One size doesn’t fit all for Wing’s drone deliveries

The CEO of the GoogleX spinout discusses the path to changing how we think about last-mile delivery

For many, drone delivery has understandably felt like a fool’s errand. It’s a category clouded by regulator and logistical concerns, and one that’s often felt — at best — a long ways down the road. Wing has been among the leading lights in a space that’s seen its share of setbacks — including its chief big-name competitor, Amazon.

The firm’s growth has been slow and deliberate. It’s necessary due to the various hurdles that need to be cleared in order to bring such a vision to life, and possible thanks to the vast resources of parent company, Alphabet. Even vertical takeoff drones require a long runway.

In February, Wing promoted CTO Adam Woodworth to CEO after eight years with the GoogleX graduate. A month later, the firm announced that it hit 200,000 commercial deliveries, a big, round figure primarily driven by its expanding presence in Australia.

Wing still has a bit of that X shine on it, and as such hasn’t sought out a ton of press beyond some controlled releases via its blog post. It’s an approach I can appreciate as someone who sees so much early-stage tech get overhyped before it’s fully baked. It’s an easy way to set unrealistic expectations for what will ultimately be a long journey.
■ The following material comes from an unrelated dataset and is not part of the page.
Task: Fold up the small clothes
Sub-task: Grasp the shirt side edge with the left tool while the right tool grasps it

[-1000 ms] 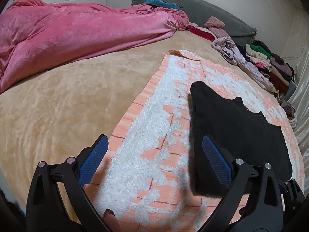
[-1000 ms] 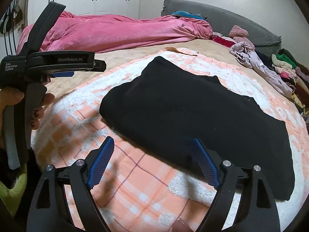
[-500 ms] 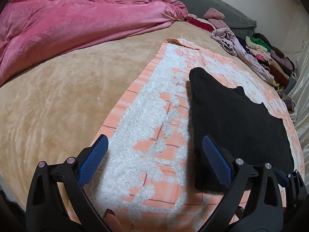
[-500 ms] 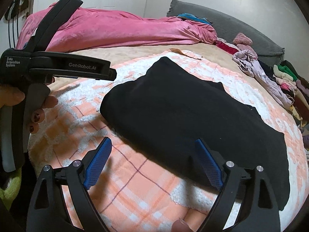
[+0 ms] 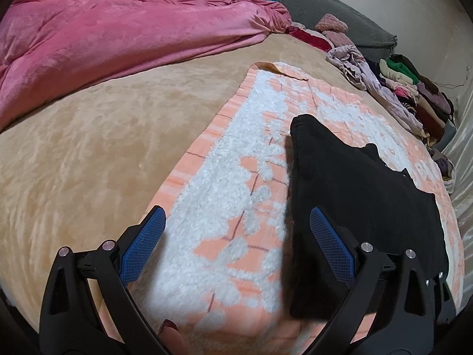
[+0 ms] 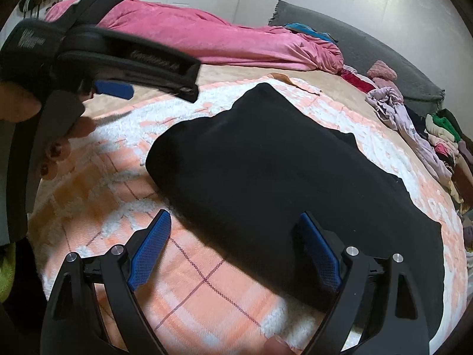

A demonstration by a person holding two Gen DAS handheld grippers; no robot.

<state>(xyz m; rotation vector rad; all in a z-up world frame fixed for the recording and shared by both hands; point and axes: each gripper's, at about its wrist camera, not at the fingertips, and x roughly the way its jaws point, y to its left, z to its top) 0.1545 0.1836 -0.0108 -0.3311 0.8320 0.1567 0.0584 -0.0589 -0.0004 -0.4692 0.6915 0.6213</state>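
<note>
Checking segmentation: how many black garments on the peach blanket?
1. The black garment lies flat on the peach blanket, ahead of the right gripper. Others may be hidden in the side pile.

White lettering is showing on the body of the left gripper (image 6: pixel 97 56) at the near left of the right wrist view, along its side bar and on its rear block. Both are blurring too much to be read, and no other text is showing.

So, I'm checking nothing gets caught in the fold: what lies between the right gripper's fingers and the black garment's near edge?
Only the peach-and-white blanket, bare there in the right wrist view, between the open right gripper and the black garment.
</note>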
Today Woodworth took to the blog to pull the curtain back on some of the thinking that’s gone into Wing’s approach, and how that decision-making will ultimately impact its future — and, perhaps, the future of drone delivery in general. We also caught up with the executive to discuss the company’s progress.

Predictably, Woodworth’s approach to the role is a decidedly technical one. Today’s blog post is a prime example of that. In it, the CEO lays out a “multi-modal” approach to delivery, which finds the firm bucking the sort of one-size-fits-all approach that many of its competitors are taking to drone delivery. It certainly makes a lot of sense on the face of it: different sized cargo warrant different sized delivery mechanisms.

Woodworth writes:

The delivery ecosystem is immense, and our R&D folks are always exploring different ways to serve this space. Transportation has and will continue to be multimodal, and Wing’s design approach aims to address this. We’ve developed a core set of hardware and software components that can be used to create a variety of different vehicles tailored for specific use cases: an aircraft library. While we’ve been accumulating hundreds of thousands of delivery cycles on these core components in our Hummingbird series aircraft, we’ve also been filling the shelves of this library with additional configurations.

During our conversation, Woodworth gestures toward one of the drones sitting on the conference table. It’s the smaller of the two — “Article One” as it’s known internally, a reference to the aforementioned library concept. There’s a piece of the larger plane — “Article Two” — sitting on the table, as well. Though the entire drone — also somewhat ironically known as “Hummingbird” — was just too large to get through the door.

The Hummingbird is the model you’ve thus far seen in all of the drone footage. Given the nature of much of what it’s been used to deliver so far, the size may ultimately be overkill.

“The existing system that we built is a really strong foundation. The existing payload capacity carries about 2.5 pounds of stuff,” Woodworth tells TechCrunch. “The range is about six miles. That works really well for most of the on-demand delivery use cases that we’re focused on. While that main operational thread has been running, we’ve had R&D portions of the company looking at what other use cases there might be and what other vehicles can we develop in this same family of aircraft to be able to poke around different parts of the delivery ecosystem.”

Image Credits: Wing

As of this writing, Wing has made more than 250,000 deliveries to date. The team is comprised of “several hundred” employees, headquartered in California, but spread out across the world, as the company looks to different markets. Thus far the approach has been scattershot, targeting a specific suburb or exurb of a metropolitan area and spreading out in the region from there.

“That’s largely why this expansion will work,” says Woodworth. “I think, over time, what you’ll see is the net unit of expansion will continue to grow. It will move from neighborhood to neighborhood, to suburb to suburb, to state to state. That path is reasonably well define, and it’s the one we’re pursuing.”

Wing says that piecemeal approach is a method of proving out the efficacy of the technology to both communities and regulator bodies, like the FAA here in the U.S. The current approach of partnering with specific stores, restaurants and chains will also be the path forward for a company that doesn’t have the same manner of built-in retail presence as an Amazon.

“We are this really effective delivery method for the goods,” Woodworth says. “We need a provider of the goods. Over time, we’ve found that closer and closer integration with these partners makes a more compelling delivery service.”